By contrast, extended lattices are often constructed from building blocks where the individual building blocks are isolable; the vast literature on metal–organic frameworks relies heavily on lattices arising from polycarboxylate links between copper dimers or oxo-centred zinc tetramers.⁸ Some such lattices show interesting magnetic properties,⁹ while others have been proposed as molecular rheostats and switches¹⁰ and still others are luminescent.¹¹

Making large 0d-cage complexes by linking together isolable units is rare – which seems a curious lacuna. POMs are an exception, with POMs used as ligands for metal cages, although invariably the 3d-cages is grown in the presence of the POM, rather than being isolated separately.¹² Where dimers of cages have been reported, interesting physics, e.g. the biasing of quantum effects between identical clusters,¹³ and there are proposals that linked cages could be used in quantum information processing.¹⁴ Therefore our aim was to design strategies where different 3d-cages can be brought together to make very large molecules, which could be an elegant and simple way to make nanoscale assemblies with control.

We have begun studies where we isolate cage complexes, in our case heterometallic rings,¹⁵ and use these as building blocks to make nanoscale assemblies of cages. Previously we have shown that we can introduce a pyridine functionality onto such cages, and use this pyridine to bind to copper dimers,^16a,b oxo-centred metal triangles and much larger cages, producing compounds containing up to sixty metal centres.^16c To take this concept further we wished to introduce a second type of binding functionality, and we chose a carboxylate. Here we report our initial studies using this approach.

The compound studied here is [ⁿPr₂NH₂][Cr₇NiF₈(O₂C^tBu)₁₆] 1, which is a heterometallic ring containing seven chromium(III) and a single nickel(II) arranged in an octagon, bridged on the outer edge by sixteen carboxylates (in this case dimethylpropanoic acid), eight in the plane of the metals and eight alternating above and below the plane, and on the inner edge by eight fluorides. The ring is templated around a central ammonium cation.¹⁵

To introduce a carboxylic acid functional group, a di-carboxylic acid was reacted with 1 using methods similar to those used previously.¹⁶ The acid chosen was iso-phthalic acid as it has a delocalised π-system between the carboxylic acid groups that can facilitate through-bond spin propagation and so allow spin communication. It is also rigid, which should aid crystallisation. The monosubstituted species was successfully synthesised by reacting unsubstituted {Cr₇Ni} with a 2 : 1 excess of iso-phthalic acid in 1,2-dichlorobenzene and toluene. The resultant mixture was then purified by column chromatography to give [ⁿPr₂NH₂][Cr₇NiF₈(O₂C^tBu)₁₅(O₂CC₆H₄CO₂H)] 2 in a 28.6% yield. The compound crystallises as a hydrogen-bonded dimer (Fig. 1) with O⋯O distances of 2.74(3) Å, close to the mean found in carboxylic acid dimers on the Cambridge structural database (CSD) of 2.681(15) Å.¹⁷

Fig. 1 Structure of 2 in the crystal, showing the formation of hydrogen bonded dimers in the crystal structure. Colours: Cr = green, Ni = turquoise, O = red, F = yellow, C = grey. H-atoms, central ammonium cation and Me-groups omitted for clarity.
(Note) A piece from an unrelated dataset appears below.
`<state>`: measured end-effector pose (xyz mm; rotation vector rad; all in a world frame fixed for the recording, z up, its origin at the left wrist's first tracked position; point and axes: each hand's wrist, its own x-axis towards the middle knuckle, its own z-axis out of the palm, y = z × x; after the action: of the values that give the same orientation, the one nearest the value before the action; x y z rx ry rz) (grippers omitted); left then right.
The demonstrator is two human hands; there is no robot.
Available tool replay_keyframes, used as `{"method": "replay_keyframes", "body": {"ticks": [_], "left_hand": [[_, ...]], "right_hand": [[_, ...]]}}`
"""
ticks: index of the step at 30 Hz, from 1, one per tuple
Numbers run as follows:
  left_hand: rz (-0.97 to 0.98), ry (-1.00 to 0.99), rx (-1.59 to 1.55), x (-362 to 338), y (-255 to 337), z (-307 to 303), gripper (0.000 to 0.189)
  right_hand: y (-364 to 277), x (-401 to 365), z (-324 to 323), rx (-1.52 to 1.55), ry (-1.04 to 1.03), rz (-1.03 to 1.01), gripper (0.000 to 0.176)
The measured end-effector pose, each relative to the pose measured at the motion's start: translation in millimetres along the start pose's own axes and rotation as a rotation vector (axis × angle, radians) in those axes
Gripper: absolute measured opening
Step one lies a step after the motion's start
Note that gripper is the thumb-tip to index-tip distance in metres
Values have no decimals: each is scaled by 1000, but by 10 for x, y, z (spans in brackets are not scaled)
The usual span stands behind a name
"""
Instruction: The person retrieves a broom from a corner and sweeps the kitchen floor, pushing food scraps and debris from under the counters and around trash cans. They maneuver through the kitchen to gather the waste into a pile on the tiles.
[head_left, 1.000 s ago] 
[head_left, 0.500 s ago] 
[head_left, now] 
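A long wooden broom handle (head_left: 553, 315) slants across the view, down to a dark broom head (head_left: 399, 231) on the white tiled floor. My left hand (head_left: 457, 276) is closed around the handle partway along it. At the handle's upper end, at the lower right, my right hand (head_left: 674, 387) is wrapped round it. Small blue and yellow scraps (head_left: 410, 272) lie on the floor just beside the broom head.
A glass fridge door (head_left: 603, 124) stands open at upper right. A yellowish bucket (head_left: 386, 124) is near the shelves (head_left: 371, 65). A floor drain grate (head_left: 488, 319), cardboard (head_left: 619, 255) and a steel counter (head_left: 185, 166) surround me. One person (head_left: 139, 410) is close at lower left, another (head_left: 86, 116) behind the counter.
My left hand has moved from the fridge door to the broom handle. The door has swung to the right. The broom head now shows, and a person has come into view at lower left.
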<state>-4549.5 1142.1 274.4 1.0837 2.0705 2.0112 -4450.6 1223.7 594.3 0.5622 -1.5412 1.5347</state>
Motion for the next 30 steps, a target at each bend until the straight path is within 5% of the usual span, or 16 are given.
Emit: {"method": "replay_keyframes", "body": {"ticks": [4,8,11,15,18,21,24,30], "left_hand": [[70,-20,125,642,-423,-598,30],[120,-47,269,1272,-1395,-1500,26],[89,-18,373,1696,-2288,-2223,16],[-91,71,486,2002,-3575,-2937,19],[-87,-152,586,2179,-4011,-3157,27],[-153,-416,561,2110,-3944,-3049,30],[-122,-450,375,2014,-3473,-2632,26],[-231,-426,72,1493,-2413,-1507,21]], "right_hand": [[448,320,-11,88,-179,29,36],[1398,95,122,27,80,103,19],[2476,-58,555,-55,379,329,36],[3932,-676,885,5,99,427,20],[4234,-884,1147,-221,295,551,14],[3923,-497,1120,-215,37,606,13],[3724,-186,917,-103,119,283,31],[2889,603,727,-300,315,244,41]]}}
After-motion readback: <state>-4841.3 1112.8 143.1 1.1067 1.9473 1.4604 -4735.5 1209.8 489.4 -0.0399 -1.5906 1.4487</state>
The {Cr₇Ni} ring substitutes on a Cr⋯Ni edge as these edges are approximately 10¹⁰ times more reactive than Cr⋯Cr edges, based on simple exchange rates.¹⁸ The iso-phthalate group occupies an axial position on the ring, perpendicular to the plane of the metal octagon. The axial position is preferably substituted over the equatorial carboxylates as these are stabilised by the fluorides in the trans position to them.

Following the successful synthesis of the desired functionalised ring, the piperidinium and tetramethylpiperidinium salts were prepared to increase the reactivity of the carboxylate groups and allow the ring to undergo salt metathesis reactions. These salts were prepared by adding piperidine to 2 in acetone in a 1 : 1 ratio.

The solvent was removed and recrystallized from a minimal amount of hot acetone yielding the products {[C₅H₁₀NH₂][ⁿPr₂NH₂][Cr₇NiF₈(O₂C^tBu)₁₅(O₂CC₆H₄CO₂)]} 3 and {[C₉H₁₈NH₂][ⁿPr₂NH₂][Cr₇NiF₈(O₂C^tBu)₁₅(O₂CC₆H₄CO₂)]} 4 respectively. In each case the protonated piperidinium cation is found hydrogen-bonding to the carboxylate-functionalised ring (Fig. 2 and S1†) with N⋯O distances of 2.61(3), 2.673(18) and 2.686(18), 2.697(17) Å respectively, which are similar to the mean distance for these systems found on the CSD, 2.765(5) Å.¹⁷ The hydrogen-bonding in the two species is markedly different. In 3 the H-bonding adopts a chair conformation, whereas in 4 the bonding is planar. This difference in conformation is likely due to steric requirements of the cation; the bulky methyl groups of 4 force the planar conformation.

Fig. 2 Structure of 3 in the crystal, showing the hydrogen bonding present. Colours and omissions as Fig. 1 plus N = blue.

Salt metathesis reactions of 3 or 4 with copper(II) perchlorate in acetone leads to a thirty-six metal complex {{[ⁿPr₂NH₂][Cr₇NiF₈(O₂C^tBu)₁₅(O₂CC₆H₄CO₂)]}₄[Cu₄(OH)₄(O=CMe₂)]} 5 consisting of four rings and a four copper(II) square (Fig. 3). In the square four five-coordinate copper(II) sites are bridged on each edge by a hydroxide and a ring-carboxylate. The Jahn–Teller axis in each case is directed toward a central coordinating acetone.

Fig. 3 Structure of 5 in the crystal. Colours and omissions as Fig. 1 plus Cu = light blue.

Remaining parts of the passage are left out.